▸ Required work:
For this listing, the lines between the one holding "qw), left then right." and the one holding "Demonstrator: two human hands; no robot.", inclusive, must be set down exactly.

======== Exercise input

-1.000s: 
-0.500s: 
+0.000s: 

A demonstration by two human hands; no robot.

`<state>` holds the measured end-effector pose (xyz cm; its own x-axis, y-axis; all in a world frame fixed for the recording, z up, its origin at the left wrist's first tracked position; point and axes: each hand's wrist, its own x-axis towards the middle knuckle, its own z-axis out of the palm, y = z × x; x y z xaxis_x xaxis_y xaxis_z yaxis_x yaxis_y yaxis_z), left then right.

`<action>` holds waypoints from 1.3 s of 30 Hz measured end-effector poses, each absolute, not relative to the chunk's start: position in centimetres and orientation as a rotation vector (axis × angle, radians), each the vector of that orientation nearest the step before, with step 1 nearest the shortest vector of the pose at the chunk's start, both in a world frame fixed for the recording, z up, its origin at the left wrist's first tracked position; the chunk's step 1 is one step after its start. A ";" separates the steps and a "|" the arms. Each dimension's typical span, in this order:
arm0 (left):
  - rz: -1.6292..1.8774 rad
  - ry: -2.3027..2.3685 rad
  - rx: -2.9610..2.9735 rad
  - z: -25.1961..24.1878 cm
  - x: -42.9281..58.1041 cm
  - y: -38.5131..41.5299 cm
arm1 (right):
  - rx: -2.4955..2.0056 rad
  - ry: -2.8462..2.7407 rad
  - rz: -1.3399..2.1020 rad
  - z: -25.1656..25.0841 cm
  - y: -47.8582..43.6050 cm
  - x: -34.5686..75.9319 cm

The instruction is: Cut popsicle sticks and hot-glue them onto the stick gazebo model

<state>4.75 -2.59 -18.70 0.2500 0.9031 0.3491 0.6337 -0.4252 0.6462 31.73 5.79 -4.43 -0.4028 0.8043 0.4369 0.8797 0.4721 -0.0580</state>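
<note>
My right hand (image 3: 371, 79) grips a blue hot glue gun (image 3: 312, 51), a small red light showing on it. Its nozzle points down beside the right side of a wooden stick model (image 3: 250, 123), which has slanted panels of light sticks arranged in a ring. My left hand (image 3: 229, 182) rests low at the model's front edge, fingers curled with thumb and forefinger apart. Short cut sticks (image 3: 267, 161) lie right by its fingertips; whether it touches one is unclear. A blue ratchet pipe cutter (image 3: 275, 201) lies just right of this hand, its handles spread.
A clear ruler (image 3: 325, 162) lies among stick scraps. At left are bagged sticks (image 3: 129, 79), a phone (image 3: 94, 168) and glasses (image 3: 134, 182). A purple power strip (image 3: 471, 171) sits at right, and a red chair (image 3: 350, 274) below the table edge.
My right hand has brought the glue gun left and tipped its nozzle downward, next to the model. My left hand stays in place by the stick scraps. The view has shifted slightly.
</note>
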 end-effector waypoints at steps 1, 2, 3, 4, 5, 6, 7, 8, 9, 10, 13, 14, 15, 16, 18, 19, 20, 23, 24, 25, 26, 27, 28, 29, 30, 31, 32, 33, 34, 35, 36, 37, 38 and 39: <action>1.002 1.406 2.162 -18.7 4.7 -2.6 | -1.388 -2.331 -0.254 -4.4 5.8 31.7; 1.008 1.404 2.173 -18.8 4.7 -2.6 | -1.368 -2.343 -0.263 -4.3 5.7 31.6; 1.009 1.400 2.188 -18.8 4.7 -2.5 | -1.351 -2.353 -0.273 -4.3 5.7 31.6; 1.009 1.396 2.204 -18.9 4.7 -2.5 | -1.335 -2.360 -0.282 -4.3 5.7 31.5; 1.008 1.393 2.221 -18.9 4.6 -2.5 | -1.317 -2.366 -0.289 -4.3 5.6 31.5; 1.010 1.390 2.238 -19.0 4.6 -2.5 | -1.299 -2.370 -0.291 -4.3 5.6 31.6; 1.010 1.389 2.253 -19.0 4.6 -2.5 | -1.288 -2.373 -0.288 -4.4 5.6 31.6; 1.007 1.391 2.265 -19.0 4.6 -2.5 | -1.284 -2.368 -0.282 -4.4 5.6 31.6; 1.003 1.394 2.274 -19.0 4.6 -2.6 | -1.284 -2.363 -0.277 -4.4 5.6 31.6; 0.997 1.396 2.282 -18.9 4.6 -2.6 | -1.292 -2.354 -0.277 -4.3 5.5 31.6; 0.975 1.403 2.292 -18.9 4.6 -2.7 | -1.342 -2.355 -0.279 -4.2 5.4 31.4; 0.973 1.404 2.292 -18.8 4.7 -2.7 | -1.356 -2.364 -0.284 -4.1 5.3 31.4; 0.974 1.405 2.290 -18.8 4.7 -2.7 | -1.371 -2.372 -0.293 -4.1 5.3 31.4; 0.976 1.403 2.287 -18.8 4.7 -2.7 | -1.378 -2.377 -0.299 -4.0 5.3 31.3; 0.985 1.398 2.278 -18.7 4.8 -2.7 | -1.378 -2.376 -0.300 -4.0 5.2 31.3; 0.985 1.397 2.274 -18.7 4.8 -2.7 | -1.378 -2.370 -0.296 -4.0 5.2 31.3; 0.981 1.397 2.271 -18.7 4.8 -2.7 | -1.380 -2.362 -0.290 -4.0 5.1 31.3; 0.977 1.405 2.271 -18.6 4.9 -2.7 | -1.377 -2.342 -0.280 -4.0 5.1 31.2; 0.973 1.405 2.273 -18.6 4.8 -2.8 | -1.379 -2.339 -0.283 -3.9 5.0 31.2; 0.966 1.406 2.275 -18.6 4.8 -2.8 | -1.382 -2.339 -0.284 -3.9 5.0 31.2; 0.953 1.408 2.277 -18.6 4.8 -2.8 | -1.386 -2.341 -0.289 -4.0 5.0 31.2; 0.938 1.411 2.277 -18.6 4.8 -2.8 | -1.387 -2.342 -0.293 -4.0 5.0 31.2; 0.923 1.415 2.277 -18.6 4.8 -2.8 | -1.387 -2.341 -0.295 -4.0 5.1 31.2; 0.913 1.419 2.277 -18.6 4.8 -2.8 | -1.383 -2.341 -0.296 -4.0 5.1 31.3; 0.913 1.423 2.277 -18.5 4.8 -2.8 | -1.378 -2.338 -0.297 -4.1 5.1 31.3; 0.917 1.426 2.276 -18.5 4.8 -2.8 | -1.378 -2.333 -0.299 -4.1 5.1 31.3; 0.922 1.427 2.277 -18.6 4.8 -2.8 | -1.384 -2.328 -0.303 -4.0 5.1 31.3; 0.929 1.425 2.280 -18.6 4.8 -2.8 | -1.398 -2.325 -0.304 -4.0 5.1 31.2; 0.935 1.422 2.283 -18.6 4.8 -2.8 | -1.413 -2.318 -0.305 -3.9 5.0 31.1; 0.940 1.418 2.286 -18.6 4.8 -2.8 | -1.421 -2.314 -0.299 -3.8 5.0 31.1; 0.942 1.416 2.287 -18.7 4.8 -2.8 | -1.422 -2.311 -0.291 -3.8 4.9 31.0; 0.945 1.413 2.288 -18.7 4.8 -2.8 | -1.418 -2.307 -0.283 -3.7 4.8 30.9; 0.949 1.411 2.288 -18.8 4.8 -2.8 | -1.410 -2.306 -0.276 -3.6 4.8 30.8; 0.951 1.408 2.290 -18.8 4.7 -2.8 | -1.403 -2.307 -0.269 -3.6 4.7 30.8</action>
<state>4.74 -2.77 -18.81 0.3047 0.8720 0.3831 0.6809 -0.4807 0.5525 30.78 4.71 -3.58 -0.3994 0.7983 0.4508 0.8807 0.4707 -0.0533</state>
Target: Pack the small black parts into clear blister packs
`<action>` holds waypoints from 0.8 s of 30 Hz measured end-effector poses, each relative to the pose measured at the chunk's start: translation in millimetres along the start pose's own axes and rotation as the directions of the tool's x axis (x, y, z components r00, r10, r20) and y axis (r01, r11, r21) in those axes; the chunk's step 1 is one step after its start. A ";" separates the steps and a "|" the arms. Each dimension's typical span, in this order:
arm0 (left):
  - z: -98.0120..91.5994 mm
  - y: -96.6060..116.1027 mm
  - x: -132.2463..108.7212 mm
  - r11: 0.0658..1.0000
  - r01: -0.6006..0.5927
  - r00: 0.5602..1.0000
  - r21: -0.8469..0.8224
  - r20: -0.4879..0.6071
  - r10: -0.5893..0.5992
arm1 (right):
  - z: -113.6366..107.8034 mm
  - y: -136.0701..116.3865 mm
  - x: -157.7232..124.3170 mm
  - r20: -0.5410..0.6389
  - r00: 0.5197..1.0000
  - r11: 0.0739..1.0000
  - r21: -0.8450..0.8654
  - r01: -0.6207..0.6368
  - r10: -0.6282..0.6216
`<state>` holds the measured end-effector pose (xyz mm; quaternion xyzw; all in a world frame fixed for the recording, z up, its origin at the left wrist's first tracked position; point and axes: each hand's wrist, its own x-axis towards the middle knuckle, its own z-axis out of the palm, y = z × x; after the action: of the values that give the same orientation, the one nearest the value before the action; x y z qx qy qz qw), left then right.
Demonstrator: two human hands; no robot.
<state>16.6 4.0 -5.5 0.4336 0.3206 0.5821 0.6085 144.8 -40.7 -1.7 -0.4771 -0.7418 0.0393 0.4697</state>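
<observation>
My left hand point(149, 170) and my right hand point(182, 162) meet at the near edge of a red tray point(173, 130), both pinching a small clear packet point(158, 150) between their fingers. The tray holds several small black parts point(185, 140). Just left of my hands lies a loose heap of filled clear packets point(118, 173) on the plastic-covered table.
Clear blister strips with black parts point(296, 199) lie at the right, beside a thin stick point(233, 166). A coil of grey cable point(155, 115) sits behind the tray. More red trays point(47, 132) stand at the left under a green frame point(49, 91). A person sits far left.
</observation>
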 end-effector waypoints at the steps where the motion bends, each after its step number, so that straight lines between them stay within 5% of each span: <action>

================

▸ Task result:
`<state>` holds the measured end-effector pose (xyz mm; quaternion xyzw; all in a world frame fixed for the recording, z up, its origin at the left wrist's first tracked position; point and axes: each hand's wrist, its own x-axis towards the middle knuckle, its own z-axis out of the palm, y = z × x; after the action: of the values that give the same orientation, the one nearest the value before the action; x y z qx qy qz qw), left then right.
Demonstrator: two human hands; no robot.

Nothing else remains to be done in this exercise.